If anyone is interested in my project, please feel free to have a look at this link.
Every day people change from one mobile network to another. Commonly service providers are trying their best to maintain their current customers rather than obtaining a new one. In this project, the classifier will be built to predict the pattern of churn customers to the telecom company.
In this project, I have used the SyriaTel churn customer dataset. It is available on Kaggle.

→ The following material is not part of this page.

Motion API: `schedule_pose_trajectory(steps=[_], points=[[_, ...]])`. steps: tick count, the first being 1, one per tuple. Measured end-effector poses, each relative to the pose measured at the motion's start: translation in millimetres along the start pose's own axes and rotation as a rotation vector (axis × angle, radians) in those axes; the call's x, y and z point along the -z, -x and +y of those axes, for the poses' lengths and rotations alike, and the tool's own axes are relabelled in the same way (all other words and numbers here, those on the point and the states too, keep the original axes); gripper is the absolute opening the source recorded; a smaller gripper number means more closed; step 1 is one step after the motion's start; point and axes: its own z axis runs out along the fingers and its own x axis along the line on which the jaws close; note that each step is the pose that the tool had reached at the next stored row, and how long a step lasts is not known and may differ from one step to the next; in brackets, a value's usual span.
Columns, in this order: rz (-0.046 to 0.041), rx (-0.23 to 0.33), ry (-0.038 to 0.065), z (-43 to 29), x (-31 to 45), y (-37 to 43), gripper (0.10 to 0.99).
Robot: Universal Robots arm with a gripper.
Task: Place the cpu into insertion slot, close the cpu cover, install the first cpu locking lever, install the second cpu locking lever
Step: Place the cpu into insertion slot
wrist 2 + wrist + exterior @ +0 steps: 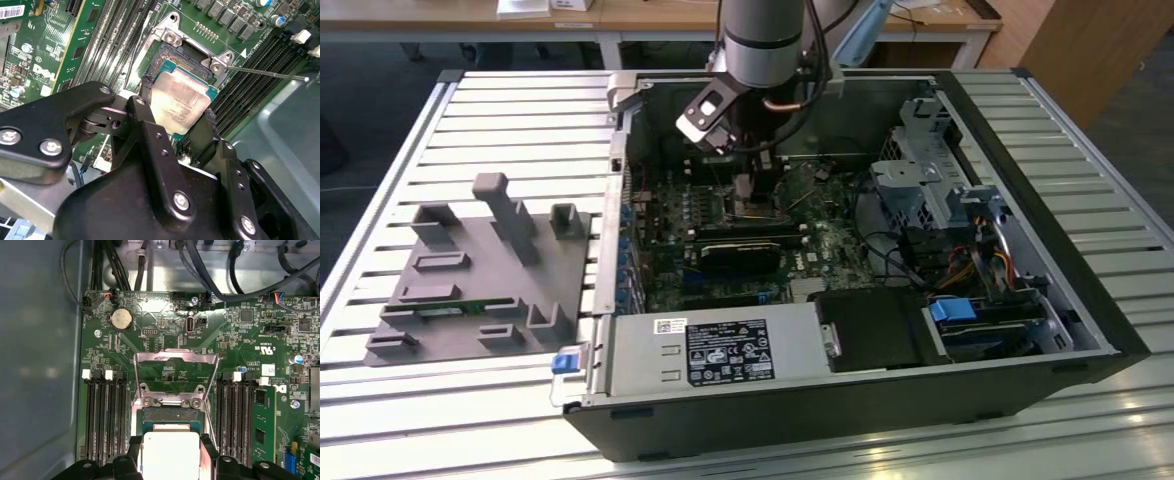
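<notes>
A slatted metal desk (494,110) carried an open computer case (854,420), with a grey fixture (467,290) at the exterior view's left. Inside the case, the gripper (176,112) pinched the cpu (170,455) by two edges at the insertion slot (171,415); the cpu cover (175,356) stood flipped open.

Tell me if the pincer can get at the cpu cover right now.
Probably not yet. The cpu cover lies flipped open beyond the insertion slot with nothing over it, so the way looks free. But the pincer is closed on the cpu at the slot, so it is occupied.
</notes>
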Motion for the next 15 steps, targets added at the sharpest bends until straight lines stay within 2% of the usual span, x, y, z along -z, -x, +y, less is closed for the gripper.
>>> schedule_pose_trajectory(steps=[8,15], points=[[0.0000,0.000,0.000,-0.2,-5.0,0.1,0.541],[-0.0001,0.000,-0.001,-0.6,-14.6,0.2,0.541]])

Here is a preview of the data:
- state – customer living state
- account length – customer usage length
- area code – customer area code number
- phone number – customer phone number
- international plan – customer use international plan or not
- voice mail plan – customer use voice mail plan or not
- number vmail messages – number of voice mail usage
- total day minutes – total daytime call length
- total day calls – total number of daytime call
- total day charge – total charge for daytime call
- total eve minutes – total evening-time call length
- total eve calls – total number of evening-time call
- total eve charge – total charge for evening-time call
- total night minutes – total night-time call length
- total night calls – total number of night-time call
- total night charge – total charge for night-time call
- total intl minutes – total international call length
- total intl calls – total number of international call
- total intl charge – total charge for international call
- customer service calls – number of customer call customer service
- churn – customer use or stop using service
Exploratory Data Analysis
After pre-processing and cleaning data, let see the number of staying and leaving customers in this data.
From the observed customers, 3,333 people:
- The number of customers who are leaving is still not high, approximately 14.49%.

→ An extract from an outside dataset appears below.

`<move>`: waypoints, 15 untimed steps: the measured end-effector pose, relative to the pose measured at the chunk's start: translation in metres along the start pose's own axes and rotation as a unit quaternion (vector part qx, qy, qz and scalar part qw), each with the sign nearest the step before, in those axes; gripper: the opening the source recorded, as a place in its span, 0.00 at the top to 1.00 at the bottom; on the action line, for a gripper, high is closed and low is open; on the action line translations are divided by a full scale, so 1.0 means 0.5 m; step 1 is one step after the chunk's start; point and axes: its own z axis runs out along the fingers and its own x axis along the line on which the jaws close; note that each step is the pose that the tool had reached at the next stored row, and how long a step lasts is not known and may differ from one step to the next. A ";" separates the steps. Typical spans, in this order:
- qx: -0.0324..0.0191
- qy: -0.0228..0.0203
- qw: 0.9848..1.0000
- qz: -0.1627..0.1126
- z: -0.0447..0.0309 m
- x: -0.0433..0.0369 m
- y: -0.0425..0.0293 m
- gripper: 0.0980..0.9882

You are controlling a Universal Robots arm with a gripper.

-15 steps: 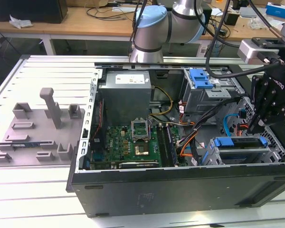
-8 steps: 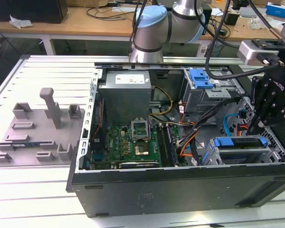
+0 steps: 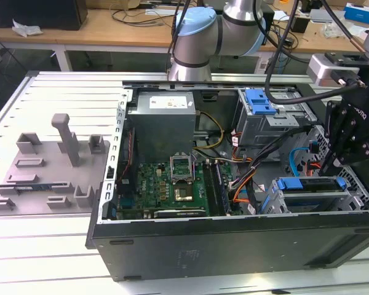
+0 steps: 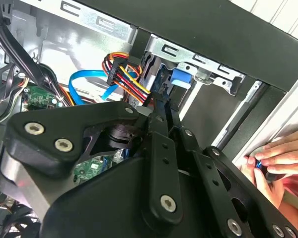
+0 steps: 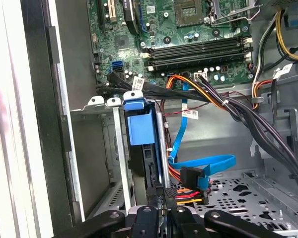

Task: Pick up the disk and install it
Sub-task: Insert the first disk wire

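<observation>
Now the black metal claw [image 3: 337, 165] on the grey robot arm [image 3: 197, 37] is hanging over the open black computer case [image 3: 234, 246], at the exterior view's right side of it. The disk [image 3: 310, 185], a flat silver metal hard drive with a blue plastic carrier frame, is sitting in the low drive bay at the near right corner of the case, and its blue frame end is pointing toward the green motherboard [image 3: 166, 184]. In both wrist views the claw [image 5: 161, 196] [image 4: 164, 101] is reaching down to the end of the disk [image 5: 145, 163] [image 4: 181, 79] that is opposite to the blue handle. Its two fingers are standing closed together there, but I cannot tell if they are pinching any part of the disk between them. A flat blue data cable [image 5: 208, 163] is lying just beside the bay, over the perforated floor of the case. Farther in the case, a boxy silver perforated cage with a blue latch [image 3: 264, 117] is standing behind the bay, and a big grey power supply box [image 3: 163, 123] is sitting to its left. In the second wrist view a person's hand [image 4: 280, 158] is resting outside the case wall. On the exterior view's left, a grey plastic fixture plate [image 3: 43, 172] is lying on the ribbed aluminium table [image 3: 49, 258], well apart from the claw.
</observation>
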 end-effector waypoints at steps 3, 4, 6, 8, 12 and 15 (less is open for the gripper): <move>0.000 0.000 1.000 0.000 0.000 0.000 0.000 0.93; 0.000 0.000 1.000 0.000 0.000 0.000 0.000 0.93; 0.000 0.000 1.000 0.000 0.000 0.000 0.000 0.93; 0.000 0.000 1.000 0.000 0.002 0.001 0.000 0.93; 0.000 0.000 1.000 0.000 0.006 0.003 -0.001 0.93; 0.000 0.000 1.000 0.000 0.009 0.005 -0.001 0.93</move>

- The number of customers who are staying is 85.81%.
There are only two plans for customers so let see these two plans affect the number of churn customers.
As shown on the bar graph, the churned customers have not used mainly the international plan and not used the voice mail plan. This result shows that there is a chance that the current international plan is not good enough to use. There is a chance to prevent customers from leaving by improving the current international plan. Conversely, the graph shows that many customers are leaving because of the voice mail plan.
From the above graph, the area code seems not to affect. This data only shows that most of SyriaTel are in the 415 area.
Therefore, the data that used in the modeling are listed:
- account length
- area code
- international plan
- voice mail plan
- number vmail messages
- total day calls
- total day charge
- total eve calls
- total eve charge
- total night calls
- total night charge
- total intl calls
- total intl charge
- customer service calls
In this project, I have tried the model as listed:
- Logistic Regression
- Decision Tree
- Random Forest
The best result is from the Decision Tree model. The accuracy is 92.81% and the confusion matrix is as below:
From the importance of the features, it is quite clear that the main result of leaving customers is the cost. The top 3 in total daytime charge, total evening charge, and international charge. If SyriaTel wants to keep current customers, the calling charge during daytime or evening should be reduced or some plan during this time should be released.
From the analysis, the recommendation for the company are as below:
- There are only two plans for customers and they are not enough. The company should change to a better plan or add more.
- The best model is the Decision Tree with 92.81% accuracy.
- The most important factors are the total charge for daytime calls, evening calls, and international. This supports that churn customers are not satisfied with the cost.
For the future, more detail about charges should be included because it is the most concern factor for customers. Also, I should try another ME algorithm to ensure the best analysis.